Au début de février 2006, éclate de façon spectaculaire mais
aussi de la manière la plus vile et la plus désastreuse, l'affaire des
caricatures avilissantes du Prophète Mohammed. Elles ont été
considérées par le monde musulman comme une énième et
provocante agression raciste et une grave atteinte à sa dignité de la
part d'une Europe avec laquelle il souhaite pourtant engager un
dialogue profond et symbiotique entre les civilisations, afin de
juguler les extrémismes de tout bord. Or, les explications
fallacieuses d'une prétendue «liberté d'expression» ne pourront
convaincre, si l'on se souvient du nombre non négligeable d'écrits
interdits dès lors qu'ils touchent ou blessent des sentiments humains
en Europe. Mais la splendide ignorance, dont fait preuve le Vieux
Continent pour décréter un «deux poids et deux mesures»

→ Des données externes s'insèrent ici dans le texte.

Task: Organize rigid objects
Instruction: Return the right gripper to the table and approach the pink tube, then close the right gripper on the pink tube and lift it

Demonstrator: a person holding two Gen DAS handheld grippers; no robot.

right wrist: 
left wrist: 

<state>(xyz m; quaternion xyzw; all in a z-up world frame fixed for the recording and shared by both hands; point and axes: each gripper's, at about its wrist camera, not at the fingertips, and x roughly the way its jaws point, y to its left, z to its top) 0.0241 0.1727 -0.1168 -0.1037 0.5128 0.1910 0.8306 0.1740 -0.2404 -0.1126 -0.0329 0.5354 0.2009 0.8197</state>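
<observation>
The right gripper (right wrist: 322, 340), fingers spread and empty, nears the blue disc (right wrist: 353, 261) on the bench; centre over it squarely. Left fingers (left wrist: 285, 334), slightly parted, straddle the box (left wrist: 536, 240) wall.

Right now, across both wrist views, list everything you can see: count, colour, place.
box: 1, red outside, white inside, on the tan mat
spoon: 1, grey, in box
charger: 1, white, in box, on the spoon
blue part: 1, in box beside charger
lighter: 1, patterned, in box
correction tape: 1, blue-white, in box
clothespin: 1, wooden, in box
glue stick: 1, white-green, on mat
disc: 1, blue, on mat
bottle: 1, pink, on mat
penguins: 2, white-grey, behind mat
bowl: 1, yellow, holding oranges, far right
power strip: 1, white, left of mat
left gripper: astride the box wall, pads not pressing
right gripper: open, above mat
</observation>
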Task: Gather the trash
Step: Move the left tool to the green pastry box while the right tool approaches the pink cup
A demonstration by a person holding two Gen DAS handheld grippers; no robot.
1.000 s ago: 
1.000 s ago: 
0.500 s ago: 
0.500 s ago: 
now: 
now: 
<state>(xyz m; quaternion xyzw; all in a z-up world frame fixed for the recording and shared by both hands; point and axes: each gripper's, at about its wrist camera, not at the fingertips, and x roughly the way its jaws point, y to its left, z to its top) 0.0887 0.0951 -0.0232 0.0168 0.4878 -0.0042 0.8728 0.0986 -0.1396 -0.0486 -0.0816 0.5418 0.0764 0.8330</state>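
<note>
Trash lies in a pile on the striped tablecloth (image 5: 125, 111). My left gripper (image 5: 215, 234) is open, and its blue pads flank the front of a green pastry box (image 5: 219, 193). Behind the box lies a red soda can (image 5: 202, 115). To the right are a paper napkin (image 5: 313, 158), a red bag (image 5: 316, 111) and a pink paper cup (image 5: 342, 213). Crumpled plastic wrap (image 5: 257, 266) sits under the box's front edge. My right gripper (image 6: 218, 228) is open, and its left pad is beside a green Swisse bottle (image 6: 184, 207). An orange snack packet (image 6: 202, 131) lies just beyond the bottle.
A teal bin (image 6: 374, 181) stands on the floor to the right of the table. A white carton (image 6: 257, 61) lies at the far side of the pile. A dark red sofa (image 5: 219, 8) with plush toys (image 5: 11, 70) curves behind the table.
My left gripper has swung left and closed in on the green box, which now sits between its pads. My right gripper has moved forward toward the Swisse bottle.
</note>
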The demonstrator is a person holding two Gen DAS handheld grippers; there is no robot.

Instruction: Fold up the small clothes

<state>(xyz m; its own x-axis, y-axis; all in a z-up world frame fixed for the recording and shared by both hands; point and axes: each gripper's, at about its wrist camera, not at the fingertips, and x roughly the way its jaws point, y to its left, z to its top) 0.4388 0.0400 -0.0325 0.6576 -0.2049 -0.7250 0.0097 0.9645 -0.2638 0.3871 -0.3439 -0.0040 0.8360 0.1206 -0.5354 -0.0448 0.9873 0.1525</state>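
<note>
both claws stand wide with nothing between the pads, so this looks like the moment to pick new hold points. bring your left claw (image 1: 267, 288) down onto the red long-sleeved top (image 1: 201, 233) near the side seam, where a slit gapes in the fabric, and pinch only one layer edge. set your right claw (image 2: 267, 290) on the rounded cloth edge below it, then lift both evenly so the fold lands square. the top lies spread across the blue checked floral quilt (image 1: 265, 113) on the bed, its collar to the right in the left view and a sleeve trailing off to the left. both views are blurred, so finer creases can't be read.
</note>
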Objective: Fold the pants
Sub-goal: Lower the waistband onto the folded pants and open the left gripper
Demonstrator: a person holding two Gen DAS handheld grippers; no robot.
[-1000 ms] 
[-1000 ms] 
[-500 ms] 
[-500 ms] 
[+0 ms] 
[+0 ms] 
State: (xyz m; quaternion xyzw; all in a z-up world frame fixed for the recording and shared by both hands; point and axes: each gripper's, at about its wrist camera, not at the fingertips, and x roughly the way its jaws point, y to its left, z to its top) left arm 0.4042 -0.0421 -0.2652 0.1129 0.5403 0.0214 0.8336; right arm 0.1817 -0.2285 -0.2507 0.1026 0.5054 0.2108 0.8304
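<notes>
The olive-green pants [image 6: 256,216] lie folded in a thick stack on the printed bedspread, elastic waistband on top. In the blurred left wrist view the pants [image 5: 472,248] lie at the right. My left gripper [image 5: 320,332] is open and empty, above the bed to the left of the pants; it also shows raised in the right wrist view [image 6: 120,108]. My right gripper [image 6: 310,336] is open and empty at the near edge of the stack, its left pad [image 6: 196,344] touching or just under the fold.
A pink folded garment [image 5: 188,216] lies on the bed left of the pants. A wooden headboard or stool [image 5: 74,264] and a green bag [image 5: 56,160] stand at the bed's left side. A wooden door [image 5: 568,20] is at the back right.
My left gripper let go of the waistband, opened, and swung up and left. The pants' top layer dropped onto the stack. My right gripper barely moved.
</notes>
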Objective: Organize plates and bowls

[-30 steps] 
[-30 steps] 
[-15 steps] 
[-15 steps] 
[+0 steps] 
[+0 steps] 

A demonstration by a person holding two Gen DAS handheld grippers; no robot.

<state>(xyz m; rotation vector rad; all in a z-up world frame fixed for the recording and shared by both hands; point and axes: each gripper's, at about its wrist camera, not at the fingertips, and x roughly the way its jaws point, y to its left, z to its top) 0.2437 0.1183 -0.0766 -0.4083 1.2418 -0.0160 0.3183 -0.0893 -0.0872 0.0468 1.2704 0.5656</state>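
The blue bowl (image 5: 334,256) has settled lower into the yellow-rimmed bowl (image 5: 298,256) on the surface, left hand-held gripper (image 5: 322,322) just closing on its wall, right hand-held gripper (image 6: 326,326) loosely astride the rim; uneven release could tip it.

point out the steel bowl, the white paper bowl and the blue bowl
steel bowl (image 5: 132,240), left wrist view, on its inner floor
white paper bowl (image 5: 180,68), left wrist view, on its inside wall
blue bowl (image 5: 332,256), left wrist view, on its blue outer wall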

permanent, s'impose comme un produit délibéré d'une
méconnaissance de l'Autre, voire d'une inculture inexcusable à
propos de partenaires sud-méditerranéens qui, eux, en revanche,
n'ont jamais cessé d'apprendre les langues et les cultures nord-méditerranéennes,
aux dépens même de leur propre authenticité et
malgré les difficultés inhérentes au sous-développement
économique et social de leur Région.
Dans ces conditions, peut-on expliquer cette aphonie
langagière qui plane en permanence sur le dialogue Nord-Sud
méditerranéen ? Et comment y remédier ? Les textes réunis ici en
sept chapitres - dont l'objectif initial n'était pas de traiter la question
évoquée qu'il faut espérer passagère - essaient cependant
d'apporter, à travers la communication langagière, des éléments de
réponse plus généraux sur ce dialogue de sourds et de dégager en
conséquence quelques pistes de réflexion pour l'avenir.